いいから、お前は貰ったジュースを飲んで汗拭いとけよ。風邪引くぞぉ。
「恋香ちゃん、ごめんね。詳しい説明と基礎練習は明日から始めよっ」
「ウス!」と元気よく愛川パイセンに返事して、レンカが立ち上がる。
「ぶわー、あっちぃ!もう脱いでいいか?」と胴着へ手を掛けるのを「更衣室が、ある!」と大声で遮ったのは、なんと小野山だ。

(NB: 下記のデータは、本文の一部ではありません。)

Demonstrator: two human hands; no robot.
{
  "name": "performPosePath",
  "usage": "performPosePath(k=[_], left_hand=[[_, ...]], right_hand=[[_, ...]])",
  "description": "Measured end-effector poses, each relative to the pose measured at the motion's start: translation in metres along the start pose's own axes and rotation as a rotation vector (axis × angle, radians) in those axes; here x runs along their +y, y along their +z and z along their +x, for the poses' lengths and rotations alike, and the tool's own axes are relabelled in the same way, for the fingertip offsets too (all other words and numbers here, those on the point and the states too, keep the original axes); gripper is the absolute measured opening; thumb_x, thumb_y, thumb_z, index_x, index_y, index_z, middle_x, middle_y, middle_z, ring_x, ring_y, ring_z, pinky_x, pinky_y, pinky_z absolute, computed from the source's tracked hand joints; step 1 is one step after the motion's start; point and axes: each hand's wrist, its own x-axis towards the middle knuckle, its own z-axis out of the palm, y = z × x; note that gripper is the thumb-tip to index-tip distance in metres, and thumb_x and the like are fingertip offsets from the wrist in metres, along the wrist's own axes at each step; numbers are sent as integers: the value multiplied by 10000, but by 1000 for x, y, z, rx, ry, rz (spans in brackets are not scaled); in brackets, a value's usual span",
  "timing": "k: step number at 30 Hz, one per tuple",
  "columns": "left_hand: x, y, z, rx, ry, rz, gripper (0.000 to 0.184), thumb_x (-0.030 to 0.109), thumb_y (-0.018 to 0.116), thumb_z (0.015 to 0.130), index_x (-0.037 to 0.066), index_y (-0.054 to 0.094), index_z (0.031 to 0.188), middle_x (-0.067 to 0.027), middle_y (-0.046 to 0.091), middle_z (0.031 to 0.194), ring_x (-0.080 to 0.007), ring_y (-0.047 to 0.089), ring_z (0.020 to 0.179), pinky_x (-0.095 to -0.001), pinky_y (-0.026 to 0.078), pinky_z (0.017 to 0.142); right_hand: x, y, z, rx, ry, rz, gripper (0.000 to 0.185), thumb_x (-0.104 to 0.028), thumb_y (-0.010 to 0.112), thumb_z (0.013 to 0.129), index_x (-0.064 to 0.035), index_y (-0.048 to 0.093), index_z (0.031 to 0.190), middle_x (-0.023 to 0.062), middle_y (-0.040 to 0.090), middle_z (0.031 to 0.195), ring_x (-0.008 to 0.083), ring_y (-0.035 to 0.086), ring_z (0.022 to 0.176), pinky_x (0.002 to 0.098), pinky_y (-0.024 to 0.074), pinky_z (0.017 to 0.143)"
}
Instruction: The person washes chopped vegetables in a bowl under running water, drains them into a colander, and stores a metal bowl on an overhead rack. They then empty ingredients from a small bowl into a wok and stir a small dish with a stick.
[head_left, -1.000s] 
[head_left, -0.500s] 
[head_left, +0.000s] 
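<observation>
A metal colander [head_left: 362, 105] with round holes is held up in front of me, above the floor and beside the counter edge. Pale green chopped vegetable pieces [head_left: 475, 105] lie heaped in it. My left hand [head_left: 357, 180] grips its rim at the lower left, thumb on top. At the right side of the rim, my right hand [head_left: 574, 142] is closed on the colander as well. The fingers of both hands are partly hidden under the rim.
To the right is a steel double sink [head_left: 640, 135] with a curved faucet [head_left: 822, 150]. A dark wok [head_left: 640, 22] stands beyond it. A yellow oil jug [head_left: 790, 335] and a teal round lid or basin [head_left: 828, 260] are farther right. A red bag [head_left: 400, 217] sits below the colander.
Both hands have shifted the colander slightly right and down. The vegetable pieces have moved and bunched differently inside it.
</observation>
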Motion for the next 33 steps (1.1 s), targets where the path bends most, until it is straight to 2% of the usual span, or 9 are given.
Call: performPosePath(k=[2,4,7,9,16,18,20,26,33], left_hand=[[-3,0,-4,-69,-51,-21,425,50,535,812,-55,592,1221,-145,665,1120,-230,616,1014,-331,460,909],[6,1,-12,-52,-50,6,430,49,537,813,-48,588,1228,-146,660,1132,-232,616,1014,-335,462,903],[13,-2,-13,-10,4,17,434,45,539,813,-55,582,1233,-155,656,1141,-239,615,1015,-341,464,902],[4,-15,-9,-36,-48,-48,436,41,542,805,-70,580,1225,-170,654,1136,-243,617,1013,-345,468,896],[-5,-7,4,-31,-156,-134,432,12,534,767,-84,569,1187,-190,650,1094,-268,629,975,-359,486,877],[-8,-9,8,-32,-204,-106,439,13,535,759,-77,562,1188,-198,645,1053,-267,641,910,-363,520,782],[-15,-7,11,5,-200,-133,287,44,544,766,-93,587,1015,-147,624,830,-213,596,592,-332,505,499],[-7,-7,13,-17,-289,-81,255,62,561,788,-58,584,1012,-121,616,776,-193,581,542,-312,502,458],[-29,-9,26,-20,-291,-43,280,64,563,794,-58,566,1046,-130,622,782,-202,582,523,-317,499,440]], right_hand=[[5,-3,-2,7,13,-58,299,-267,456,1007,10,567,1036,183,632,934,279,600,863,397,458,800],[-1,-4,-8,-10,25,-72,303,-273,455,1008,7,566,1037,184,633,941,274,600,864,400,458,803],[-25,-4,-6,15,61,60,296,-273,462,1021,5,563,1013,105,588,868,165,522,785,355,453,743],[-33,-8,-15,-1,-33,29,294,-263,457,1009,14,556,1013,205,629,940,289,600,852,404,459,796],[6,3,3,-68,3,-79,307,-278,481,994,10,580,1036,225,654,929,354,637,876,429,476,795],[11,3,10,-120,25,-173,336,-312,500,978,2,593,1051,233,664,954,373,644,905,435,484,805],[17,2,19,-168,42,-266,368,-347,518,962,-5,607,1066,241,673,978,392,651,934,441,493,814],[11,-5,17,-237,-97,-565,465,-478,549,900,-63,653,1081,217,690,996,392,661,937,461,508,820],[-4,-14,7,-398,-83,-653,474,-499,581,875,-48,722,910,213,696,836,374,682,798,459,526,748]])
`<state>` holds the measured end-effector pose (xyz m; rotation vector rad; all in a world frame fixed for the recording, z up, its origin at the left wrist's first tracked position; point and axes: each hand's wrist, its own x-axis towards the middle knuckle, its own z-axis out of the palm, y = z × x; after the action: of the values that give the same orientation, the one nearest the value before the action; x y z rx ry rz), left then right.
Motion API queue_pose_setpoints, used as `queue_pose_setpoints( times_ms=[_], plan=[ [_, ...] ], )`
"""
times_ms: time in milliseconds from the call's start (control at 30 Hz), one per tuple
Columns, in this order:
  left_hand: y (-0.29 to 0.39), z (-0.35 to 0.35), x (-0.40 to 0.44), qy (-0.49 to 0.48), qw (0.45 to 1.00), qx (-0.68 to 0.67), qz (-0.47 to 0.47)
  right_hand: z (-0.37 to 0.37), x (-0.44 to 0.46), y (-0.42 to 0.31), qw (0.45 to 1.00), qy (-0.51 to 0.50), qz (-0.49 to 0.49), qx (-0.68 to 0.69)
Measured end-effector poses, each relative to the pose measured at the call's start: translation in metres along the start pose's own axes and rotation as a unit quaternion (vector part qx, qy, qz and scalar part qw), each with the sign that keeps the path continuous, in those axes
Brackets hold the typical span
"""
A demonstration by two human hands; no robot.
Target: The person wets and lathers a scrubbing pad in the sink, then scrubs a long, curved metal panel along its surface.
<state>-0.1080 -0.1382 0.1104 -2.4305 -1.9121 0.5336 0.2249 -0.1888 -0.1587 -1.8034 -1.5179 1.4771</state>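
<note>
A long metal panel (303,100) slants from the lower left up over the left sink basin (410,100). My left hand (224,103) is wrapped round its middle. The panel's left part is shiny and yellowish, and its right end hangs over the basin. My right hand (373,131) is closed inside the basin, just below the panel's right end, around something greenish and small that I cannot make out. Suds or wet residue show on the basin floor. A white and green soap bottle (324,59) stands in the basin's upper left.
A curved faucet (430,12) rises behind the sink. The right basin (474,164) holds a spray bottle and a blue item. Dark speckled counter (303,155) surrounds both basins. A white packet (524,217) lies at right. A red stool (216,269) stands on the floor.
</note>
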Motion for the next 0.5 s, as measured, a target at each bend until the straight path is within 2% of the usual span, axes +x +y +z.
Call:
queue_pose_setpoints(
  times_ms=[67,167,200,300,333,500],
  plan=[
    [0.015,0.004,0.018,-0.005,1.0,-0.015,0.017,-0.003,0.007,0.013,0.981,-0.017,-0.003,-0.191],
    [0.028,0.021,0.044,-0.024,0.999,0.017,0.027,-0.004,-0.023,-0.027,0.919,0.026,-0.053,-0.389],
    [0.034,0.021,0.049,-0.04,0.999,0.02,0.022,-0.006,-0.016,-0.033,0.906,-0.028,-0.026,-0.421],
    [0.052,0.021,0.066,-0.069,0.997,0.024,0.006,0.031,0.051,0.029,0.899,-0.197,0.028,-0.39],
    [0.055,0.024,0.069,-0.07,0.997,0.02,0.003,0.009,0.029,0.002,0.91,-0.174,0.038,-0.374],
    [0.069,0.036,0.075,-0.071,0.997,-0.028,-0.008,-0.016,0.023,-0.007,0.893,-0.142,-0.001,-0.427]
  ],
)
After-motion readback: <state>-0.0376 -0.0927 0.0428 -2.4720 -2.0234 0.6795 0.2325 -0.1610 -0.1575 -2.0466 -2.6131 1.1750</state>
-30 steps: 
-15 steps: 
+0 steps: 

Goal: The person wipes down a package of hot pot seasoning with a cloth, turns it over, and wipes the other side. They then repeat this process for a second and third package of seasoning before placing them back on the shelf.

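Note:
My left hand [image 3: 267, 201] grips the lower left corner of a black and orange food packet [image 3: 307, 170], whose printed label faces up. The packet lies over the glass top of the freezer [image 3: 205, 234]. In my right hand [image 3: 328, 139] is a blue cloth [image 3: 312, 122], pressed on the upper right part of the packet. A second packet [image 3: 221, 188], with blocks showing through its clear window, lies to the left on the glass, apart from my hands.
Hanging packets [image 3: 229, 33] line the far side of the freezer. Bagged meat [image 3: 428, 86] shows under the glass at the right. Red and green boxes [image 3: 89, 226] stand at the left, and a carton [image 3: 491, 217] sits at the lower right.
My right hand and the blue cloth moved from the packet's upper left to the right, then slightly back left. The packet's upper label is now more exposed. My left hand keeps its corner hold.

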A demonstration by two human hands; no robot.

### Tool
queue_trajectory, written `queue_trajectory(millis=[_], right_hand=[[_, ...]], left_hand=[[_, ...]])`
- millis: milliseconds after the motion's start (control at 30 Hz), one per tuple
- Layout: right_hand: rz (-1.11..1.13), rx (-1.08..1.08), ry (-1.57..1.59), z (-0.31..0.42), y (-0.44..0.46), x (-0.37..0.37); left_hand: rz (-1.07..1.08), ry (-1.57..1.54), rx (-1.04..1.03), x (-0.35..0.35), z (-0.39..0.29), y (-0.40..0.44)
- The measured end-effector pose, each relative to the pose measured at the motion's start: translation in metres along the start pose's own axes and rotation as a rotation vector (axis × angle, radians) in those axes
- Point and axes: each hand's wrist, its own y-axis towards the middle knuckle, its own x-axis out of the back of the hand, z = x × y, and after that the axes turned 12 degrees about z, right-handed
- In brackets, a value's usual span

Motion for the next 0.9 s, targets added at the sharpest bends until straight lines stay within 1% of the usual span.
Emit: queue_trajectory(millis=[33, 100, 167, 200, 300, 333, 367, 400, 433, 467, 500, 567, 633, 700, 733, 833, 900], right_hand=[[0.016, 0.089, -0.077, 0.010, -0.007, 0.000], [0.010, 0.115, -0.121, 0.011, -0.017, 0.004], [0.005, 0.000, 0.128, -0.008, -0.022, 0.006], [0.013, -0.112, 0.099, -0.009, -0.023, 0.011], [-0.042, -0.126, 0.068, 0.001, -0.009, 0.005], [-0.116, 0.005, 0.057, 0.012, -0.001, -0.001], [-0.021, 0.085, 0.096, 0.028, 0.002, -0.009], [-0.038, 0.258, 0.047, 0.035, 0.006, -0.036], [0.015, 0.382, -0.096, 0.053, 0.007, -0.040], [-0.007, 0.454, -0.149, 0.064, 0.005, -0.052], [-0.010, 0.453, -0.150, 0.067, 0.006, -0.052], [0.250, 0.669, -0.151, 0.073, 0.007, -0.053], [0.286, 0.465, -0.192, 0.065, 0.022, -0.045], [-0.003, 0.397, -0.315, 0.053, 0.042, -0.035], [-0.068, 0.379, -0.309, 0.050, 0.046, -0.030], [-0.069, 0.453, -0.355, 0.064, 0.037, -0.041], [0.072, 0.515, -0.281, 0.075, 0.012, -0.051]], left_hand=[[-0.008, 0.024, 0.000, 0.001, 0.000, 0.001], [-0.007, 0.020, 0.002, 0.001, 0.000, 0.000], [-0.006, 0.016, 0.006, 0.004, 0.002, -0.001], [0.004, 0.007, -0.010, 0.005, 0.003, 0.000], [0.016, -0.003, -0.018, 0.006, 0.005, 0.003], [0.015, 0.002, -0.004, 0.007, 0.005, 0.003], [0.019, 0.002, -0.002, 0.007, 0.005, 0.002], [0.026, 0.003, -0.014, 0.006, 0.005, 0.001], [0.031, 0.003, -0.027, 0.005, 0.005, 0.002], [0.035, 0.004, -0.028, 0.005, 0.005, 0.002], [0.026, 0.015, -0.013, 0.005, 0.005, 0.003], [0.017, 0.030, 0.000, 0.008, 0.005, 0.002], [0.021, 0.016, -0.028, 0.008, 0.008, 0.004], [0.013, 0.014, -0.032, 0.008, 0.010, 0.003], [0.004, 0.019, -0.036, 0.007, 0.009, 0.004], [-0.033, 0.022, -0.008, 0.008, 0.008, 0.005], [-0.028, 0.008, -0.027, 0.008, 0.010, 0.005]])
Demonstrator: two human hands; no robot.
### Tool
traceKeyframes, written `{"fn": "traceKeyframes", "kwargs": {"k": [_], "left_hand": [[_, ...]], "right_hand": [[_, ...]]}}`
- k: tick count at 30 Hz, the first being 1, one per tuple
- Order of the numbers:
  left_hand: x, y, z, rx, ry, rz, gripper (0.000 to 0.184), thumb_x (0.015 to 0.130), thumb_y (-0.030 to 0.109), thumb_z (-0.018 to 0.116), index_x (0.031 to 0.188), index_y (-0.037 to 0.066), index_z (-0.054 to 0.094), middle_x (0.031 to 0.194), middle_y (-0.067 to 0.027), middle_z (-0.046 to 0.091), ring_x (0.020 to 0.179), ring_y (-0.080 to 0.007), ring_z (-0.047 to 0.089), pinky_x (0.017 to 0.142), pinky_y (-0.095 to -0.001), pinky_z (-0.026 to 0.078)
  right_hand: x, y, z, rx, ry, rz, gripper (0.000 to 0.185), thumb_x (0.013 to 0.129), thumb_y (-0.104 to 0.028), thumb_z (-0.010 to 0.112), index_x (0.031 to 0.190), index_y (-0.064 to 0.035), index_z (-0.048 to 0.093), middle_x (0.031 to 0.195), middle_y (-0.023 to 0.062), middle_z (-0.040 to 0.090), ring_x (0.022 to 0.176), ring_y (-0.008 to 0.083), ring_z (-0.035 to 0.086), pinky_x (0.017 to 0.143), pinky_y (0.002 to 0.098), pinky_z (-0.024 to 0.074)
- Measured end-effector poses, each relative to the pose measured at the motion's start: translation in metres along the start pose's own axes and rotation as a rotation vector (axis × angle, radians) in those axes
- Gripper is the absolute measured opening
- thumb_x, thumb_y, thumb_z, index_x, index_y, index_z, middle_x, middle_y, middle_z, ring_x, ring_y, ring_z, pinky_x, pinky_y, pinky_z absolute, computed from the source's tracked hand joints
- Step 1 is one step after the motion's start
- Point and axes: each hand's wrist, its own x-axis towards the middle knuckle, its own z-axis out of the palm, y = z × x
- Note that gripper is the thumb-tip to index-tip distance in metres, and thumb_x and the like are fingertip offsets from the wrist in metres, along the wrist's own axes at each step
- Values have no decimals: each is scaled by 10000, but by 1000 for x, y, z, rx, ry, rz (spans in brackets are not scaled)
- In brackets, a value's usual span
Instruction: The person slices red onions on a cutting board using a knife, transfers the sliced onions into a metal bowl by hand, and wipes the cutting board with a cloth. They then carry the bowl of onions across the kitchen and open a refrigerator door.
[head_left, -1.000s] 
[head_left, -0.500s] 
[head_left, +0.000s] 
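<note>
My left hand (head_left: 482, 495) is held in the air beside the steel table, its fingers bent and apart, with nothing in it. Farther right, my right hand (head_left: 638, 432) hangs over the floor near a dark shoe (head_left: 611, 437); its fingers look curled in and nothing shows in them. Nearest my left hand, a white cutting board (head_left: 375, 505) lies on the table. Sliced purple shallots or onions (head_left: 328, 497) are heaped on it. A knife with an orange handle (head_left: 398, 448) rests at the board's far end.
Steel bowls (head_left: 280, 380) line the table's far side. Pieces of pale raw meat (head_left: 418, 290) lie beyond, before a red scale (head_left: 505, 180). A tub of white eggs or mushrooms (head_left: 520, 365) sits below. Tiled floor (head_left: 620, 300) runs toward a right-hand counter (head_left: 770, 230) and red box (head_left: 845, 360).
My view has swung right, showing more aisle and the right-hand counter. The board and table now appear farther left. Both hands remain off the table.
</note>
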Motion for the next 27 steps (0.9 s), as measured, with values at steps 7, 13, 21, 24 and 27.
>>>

ぽかんとするレンカの手を握るや否や、有無を言わせぬ勢いでグイグイ引っ張っていく。
「あ、いいよ、いいっての、手を引っ張られなくたって更衣室ぐらい一人で行けらぁ!」
ギャンギャンうるさいレンカに「場所を知らないだろ!」と大声で叫び返しながら、奴の姿は遠ざかっていった。
……なんだ、あいつデカイ声でも話せるんじゃん。
なんでいつもボソボソ喋りなんだ?
ハッ!
これも小野山モテ秘術の一つ、なのか!?(ピキーン!)
俺も知りたくなったぜ、レンカ……イケメンのモテモテまる秘テクニックってやつをよォ!